Mi affascinano sempre i testi scritti alle soglie della nostra grande rivoluzione tecnologica.

"Non tanto arricchire quel sapere, quanto annullare i suoi immensi depositi ovunque si erano accumulate informazioni secondarie e, quindi, inutili: ecco qual era, a mio avviso, il primo dovere della nuova scienza. Le tecniche d'informazione avevano creato la situazione paradisiaca in cui, in apparenza, chiunque lo volesse poteva conoscere tutto; ma si trattava di una pura finzione. La scelta, sinonimo di runincia, era inevitabile come l'atto di respirare.

Se l'umanità non fosse costantemente incalzata, eccitata e infiammata dal reciproco divorarsi dei nazionalismi locali, dai conflitti (spesso solo apparenti) di interessi, dalla sovrabbondanza accumulata in certi punti del globo mentre in altri regna la povertà (eppure le nostre capacità tecniche sarebbero ormai - almeno teoricamente - in grado di risolvere queste contraddizioni), forse capirebbe quanto questi piccoli sanguinosi fuochi d'artificio manovrati a distanza dal capitale nucleare delle Superpotenze le impediscano di vedere ciò che nel frattempo accade "per conto proprio", cioè che resta abbandonato senza controllo a se stesso. Come nei secoli passati, la politica ha considerato il globo, ivi compreso lo spazio sublunare, come una scacchiera per le proprie contese, senza accorgersi che intanto la scacchiera subdolamente si modificava cessando di rappresentare una base e uno stabile punto d'appoggio, e diventando invece una zattera trascinata dal gioco di correnti invisibili che la guidavano in una direzione verso la quale nessuno volgeva lo sguardo."

"In quanto civiltà, eravamo caduti in una trappola tecnologica e a decidere le nostre sorti sarebbe stato il modo in cui erano organizzati certi legami, a noi ignoti, tra i livelli di energia e di materia. Quando dicevo cose del genere, di solito venivo trattato da disfattista, soprattutto nelle cerchie degli scienziati che avevano affittato la loro coscienza al Dipartimento di Stato.

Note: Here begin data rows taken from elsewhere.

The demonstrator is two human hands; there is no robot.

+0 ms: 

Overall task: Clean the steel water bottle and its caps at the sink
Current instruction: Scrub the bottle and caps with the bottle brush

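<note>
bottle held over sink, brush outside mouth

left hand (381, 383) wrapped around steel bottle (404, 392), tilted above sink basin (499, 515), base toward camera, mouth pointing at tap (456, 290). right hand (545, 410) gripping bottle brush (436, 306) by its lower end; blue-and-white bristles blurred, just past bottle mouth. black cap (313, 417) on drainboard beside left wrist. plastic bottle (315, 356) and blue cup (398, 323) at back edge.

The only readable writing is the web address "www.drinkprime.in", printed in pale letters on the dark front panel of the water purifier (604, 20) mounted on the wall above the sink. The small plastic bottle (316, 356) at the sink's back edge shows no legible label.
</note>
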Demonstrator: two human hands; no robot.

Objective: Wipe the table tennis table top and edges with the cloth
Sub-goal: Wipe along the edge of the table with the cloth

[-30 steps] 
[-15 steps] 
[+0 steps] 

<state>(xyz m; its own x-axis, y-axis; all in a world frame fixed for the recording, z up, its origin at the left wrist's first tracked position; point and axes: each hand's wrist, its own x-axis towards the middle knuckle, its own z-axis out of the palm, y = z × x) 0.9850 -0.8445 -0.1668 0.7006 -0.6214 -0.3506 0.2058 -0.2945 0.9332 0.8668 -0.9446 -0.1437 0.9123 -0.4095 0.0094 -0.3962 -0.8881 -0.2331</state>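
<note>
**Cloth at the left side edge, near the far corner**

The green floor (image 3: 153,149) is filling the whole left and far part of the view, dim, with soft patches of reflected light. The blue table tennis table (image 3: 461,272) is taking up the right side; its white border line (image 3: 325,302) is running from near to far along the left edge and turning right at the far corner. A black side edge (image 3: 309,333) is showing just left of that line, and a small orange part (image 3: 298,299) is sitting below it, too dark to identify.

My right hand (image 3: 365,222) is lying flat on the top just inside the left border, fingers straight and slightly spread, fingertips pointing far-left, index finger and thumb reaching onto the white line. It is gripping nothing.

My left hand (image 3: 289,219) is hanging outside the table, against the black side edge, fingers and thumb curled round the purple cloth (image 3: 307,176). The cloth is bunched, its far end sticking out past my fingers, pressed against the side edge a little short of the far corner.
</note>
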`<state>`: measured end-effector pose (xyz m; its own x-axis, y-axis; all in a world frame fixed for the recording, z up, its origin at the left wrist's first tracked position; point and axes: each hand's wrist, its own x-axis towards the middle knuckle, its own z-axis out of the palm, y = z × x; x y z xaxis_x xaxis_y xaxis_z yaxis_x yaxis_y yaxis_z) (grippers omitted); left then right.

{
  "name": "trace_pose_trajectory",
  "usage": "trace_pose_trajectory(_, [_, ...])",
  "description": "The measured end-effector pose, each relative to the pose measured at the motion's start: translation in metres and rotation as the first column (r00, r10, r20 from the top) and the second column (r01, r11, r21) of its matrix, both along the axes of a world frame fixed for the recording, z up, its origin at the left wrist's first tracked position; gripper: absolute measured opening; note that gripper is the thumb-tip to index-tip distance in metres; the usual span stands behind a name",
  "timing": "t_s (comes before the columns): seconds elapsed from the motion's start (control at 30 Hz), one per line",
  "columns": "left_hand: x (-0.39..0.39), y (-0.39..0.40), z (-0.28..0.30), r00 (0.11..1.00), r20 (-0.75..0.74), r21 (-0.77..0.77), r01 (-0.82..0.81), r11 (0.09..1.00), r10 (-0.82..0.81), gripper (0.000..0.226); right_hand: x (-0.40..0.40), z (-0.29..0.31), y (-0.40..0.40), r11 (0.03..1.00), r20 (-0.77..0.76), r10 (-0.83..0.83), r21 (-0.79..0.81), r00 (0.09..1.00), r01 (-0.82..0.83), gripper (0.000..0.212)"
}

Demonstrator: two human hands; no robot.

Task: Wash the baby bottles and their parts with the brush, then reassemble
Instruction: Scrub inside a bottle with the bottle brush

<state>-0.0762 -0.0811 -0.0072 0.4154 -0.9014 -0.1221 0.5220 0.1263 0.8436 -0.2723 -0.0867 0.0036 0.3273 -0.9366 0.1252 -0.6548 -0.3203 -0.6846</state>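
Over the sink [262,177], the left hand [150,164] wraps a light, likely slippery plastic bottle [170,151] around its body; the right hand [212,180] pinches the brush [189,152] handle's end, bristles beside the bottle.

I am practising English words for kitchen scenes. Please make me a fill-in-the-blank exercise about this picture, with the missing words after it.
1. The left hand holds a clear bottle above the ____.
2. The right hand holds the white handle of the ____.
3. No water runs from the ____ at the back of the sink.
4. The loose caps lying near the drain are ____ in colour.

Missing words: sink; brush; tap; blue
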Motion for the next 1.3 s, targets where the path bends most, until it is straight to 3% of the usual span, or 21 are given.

L'umanità, che non aveva cessato di prendersi per la gola e per i capelli da quando aveva sostituito i cammelli e i muli con le bighe, i carri e le carrozze e poi giù giù, con le automobili, le macchine a vapore e i carria armati, poteva sperare di sopravvivere solo a patto di spezzare le catene di quella gara. ... La strategia era rimasta la stessa, nel senso che si era continuato ad anteporre i giorni ai mesi e gli anni ai secoli, mentre si sarebbe dovuto fare il contrario: sventolare bandiere con slogan inneggianti al principio della salvezza della specie e imbrigliare il volo tecnologico perché non si trasformasse in caduta."